** MATERIAL SHOWN follows **

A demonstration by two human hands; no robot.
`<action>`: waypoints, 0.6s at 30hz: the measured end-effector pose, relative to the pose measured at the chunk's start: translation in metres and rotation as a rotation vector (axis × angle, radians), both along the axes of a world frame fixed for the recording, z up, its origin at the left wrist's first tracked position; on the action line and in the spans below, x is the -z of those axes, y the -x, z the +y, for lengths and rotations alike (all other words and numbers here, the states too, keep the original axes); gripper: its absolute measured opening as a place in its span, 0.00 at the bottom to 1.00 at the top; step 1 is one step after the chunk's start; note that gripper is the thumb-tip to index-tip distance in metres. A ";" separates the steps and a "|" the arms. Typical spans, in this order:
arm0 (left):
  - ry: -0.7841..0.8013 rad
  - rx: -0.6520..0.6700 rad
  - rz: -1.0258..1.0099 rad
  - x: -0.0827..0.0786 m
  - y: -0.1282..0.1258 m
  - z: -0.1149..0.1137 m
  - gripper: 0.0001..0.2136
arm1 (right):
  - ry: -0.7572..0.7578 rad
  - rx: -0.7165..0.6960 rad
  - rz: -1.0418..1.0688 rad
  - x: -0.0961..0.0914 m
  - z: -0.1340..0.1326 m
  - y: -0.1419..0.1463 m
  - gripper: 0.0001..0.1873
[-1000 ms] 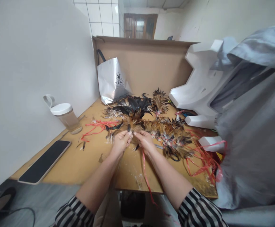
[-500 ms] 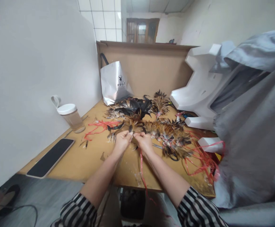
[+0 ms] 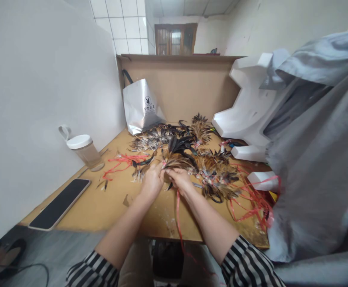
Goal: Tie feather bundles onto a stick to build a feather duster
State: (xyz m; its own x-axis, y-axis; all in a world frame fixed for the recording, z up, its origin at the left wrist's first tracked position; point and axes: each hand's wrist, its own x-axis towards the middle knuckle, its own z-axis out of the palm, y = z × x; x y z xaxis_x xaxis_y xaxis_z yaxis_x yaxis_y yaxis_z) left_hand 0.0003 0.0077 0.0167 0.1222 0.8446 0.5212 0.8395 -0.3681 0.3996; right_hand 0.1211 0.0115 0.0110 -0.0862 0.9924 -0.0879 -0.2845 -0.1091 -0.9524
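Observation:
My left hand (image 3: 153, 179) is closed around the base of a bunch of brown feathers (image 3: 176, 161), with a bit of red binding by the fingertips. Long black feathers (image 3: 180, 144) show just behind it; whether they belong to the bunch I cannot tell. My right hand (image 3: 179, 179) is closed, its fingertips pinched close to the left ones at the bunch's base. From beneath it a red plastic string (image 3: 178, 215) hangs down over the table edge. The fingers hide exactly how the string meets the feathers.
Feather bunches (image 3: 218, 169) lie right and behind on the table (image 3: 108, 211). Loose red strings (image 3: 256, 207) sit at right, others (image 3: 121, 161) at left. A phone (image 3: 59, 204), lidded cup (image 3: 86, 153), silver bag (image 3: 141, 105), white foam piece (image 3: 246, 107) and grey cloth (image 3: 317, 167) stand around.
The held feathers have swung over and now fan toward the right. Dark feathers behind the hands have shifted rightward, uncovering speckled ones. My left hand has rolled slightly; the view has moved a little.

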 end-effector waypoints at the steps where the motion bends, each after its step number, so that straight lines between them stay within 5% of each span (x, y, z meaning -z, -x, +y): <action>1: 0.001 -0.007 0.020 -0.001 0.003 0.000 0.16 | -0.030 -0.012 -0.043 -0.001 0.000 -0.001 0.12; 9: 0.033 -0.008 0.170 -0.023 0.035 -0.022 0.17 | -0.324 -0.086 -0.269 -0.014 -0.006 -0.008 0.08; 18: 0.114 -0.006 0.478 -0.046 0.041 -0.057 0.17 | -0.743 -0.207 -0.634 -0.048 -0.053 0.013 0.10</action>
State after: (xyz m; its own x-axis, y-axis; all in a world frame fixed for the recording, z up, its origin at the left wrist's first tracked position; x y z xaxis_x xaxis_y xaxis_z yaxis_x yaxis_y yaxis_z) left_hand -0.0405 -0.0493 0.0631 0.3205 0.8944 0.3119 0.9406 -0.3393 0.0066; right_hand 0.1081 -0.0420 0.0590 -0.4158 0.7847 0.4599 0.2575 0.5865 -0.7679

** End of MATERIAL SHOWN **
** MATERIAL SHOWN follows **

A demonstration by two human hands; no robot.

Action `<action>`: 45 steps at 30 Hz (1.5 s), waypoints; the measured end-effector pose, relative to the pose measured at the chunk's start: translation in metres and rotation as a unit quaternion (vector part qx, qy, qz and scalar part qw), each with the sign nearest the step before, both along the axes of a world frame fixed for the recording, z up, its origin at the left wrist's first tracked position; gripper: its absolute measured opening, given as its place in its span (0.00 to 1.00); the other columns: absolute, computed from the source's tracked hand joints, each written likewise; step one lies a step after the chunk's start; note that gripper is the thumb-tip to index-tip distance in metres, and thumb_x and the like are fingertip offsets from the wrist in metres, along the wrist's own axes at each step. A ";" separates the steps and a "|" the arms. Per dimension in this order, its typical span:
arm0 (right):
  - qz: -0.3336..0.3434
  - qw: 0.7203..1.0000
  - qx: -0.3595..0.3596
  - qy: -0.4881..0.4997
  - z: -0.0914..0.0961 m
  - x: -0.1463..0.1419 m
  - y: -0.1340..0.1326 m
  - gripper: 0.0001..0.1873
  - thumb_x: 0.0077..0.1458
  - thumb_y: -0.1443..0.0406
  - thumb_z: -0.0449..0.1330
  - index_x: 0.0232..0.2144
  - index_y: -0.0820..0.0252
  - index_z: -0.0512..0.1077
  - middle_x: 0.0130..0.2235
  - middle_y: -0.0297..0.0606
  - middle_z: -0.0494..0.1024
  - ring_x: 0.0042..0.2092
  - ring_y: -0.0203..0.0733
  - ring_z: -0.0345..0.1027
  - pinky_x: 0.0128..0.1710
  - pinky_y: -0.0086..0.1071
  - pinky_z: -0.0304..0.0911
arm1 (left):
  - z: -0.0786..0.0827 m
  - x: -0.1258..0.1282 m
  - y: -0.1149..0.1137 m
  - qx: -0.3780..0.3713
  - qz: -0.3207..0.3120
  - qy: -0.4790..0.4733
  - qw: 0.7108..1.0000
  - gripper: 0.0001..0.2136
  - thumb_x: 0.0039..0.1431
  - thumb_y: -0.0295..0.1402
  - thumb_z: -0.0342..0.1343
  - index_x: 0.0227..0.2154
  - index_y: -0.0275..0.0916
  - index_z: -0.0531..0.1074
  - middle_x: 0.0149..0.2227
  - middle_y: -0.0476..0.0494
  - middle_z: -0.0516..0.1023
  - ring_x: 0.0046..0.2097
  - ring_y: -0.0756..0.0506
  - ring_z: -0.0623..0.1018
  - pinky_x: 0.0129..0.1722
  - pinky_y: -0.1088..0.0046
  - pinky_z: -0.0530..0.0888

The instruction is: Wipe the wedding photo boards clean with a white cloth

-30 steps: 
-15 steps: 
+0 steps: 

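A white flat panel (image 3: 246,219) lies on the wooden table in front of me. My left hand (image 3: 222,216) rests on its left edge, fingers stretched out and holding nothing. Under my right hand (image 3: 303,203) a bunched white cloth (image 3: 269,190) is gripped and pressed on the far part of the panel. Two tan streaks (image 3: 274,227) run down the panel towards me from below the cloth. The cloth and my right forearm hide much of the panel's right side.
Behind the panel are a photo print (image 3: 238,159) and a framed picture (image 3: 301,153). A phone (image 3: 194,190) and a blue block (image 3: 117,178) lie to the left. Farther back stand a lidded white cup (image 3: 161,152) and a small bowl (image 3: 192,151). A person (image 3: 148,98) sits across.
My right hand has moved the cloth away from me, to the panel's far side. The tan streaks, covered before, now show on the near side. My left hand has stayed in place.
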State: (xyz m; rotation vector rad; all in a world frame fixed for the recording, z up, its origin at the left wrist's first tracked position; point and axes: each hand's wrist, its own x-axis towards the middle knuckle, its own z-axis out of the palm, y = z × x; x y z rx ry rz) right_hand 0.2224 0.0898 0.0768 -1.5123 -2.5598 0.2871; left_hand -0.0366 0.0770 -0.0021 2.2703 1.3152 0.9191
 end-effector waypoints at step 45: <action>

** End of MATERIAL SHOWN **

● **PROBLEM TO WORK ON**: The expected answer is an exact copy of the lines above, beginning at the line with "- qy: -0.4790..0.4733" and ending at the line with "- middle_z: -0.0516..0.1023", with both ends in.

● **WRITTEN ANSWER**:
  - qy: -0.4790..0.4733
  - qw: 0.7108..1.0000
  - gripper: 0.0001..0.2136
  - thumb_x: 0.0039..0.1431
  - thumb_y: -0.0295..0.1402
  - thumb_z: -0.0342..0.1343
  - index_x: 0.0227..0.2154
  - index_y: -0.0275..0.0916
  - index_z: -0.0531..0.1074
  - middle_x: 0.0149..0.2227
  - middle_y: -0.0476..0.0494
  - middle_z: -0.0516..0.1023

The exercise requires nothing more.